Simulation-based mastery learning significantly reduces gender differences on the Fundamentals of Endoscopic Surgery performance exam

E. Matthew Ritter, Matthew Lineberry, Daniel A. Hashimoto, Denise Gee, Angela A. Guzzetta, Daniel J. Scott, Aimee K. Gardner

Research output: Contribution to journalArticle

Abstract

Background: Analysis of the Fundamentals of Endoscopic Surgery (FES) performance exam showed higher scores for men than women. Gender differences have been reduced with task-specific practice. We assessed the effect of simulation-based mastery learning (SBML) on FES performance exam differences by gender. Methods: Forty-seven surgical trainees [29 men (m), 18 women (w)] completed a SBML curriculum and were assessed by FES. Fourteen trained on the GI Mentor 2, 18 on the Endoscopy Training System, and 15 using the Surgical Training for Endoscopic Proficiency curriculum. Performance of male and female trainees was compared.
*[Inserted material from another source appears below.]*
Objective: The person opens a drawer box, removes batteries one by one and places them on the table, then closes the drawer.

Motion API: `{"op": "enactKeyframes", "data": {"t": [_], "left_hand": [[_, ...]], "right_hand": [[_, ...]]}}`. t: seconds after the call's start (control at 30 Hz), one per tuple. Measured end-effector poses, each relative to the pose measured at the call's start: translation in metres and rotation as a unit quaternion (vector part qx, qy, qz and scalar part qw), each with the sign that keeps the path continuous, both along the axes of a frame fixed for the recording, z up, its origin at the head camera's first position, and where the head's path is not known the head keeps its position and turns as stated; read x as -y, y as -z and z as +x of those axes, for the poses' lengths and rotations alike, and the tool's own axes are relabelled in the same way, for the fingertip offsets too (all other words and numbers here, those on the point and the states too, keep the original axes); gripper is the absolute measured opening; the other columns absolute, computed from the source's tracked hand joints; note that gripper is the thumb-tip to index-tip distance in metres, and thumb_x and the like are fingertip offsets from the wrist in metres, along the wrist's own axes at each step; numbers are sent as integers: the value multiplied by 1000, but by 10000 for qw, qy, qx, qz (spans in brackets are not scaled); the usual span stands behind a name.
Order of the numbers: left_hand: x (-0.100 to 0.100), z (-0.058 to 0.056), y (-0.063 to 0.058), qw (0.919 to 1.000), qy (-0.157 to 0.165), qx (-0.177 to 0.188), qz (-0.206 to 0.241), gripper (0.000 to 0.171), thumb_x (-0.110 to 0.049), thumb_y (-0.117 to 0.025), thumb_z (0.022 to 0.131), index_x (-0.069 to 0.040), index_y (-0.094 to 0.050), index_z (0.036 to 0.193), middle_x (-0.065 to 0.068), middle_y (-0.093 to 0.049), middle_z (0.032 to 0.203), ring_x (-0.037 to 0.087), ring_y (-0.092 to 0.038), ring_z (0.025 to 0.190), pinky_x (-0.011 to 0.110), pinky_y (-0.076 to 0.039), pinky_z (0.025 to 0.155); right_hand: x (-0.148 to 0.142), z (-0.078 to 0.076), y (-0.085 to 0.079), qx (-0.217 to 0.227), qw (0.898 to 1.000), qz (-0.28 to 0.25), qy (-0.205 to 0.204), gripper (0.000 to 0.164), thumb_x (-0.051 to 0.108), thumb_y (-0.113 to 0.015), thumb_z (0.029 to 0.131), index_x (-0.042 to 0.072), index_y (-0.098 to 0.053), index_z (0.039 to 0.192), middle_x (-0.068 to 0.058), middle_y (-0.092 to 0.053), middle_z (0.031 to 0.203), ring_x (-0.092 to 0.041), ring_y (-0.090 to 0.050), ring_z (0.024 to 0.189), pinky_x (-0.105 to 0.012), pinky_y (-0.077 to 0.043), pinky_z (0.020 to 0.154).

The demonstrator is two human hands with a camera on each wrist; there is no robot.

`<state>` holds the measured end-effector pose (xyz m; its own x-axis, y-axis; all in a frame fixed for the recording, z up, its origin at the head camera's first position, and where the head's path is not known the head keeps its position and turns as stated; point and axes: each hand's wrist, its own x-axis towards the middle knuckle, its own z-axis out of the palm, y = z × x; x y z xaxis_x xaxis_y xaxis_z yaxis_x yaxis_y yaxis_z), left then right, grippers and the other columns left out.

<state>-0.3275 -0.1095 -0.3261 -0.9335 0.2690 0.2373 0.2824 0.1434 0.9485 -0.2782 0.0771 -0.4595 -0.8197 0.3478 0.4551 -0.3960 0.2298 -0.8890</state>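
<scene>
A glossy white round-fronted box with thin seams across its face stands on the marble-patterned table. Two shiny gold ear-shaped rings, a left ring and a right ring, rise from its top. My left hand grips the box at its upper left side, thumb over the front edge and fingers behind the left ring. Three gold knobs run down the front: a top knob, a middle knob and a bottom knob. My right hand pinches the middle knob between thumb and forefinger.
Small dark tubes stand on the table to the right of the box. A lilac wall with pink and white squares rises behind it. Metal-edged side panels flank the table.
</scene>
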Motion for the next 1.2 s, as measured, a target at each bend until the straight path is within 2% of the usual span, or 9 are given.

Results: On the pre-training assessment, there were large differences between genders in FES pass rates (m 77%, w 15%, p < 0.001), total scores (m 69 ± 11, w 50 ± 12; p < 0.001), and in four of five FES sub-task scores (Navigation, m 73 ± 19, w 55 ± 22, p = 0.02; Loop reduction, m 34 ± 29, w 14 ± 22, p = 0.02; Retroflexion, m 81 ± 17, w 47 ± 27, p < 0.001; Targeting, m 89 ± 10, w 66 ± 23, p = 0.002). No differences were discernible post training (Pass rate, m 100%, w 94%, p = 0.4; Total score, m 77 ± 8, w 72 ± 12, p = 0.2; Navigation, m 91 ± 13, w 80 ± 13, p = 0.009; Loop reduction, m 49 ± 26, w 46 ± 36, p = 0.7; Retroflexion, m 82 ± 18, w 81 ± 15, p = 0.9; Targeting, m 92 ± 15, w 86 ± 12, p = 0.12). Time needed to complete curricula was not discernably different by gender (m 3.8 ± 1.7 h, w 5.0 ± 2.6 h, p = 0.17). Conclusions: Gender-based differences are nearly eliminated through task-specific SBML training. This lends further evidence to the validity argument for the FES performance exam as a measure of basic endoscopic skills.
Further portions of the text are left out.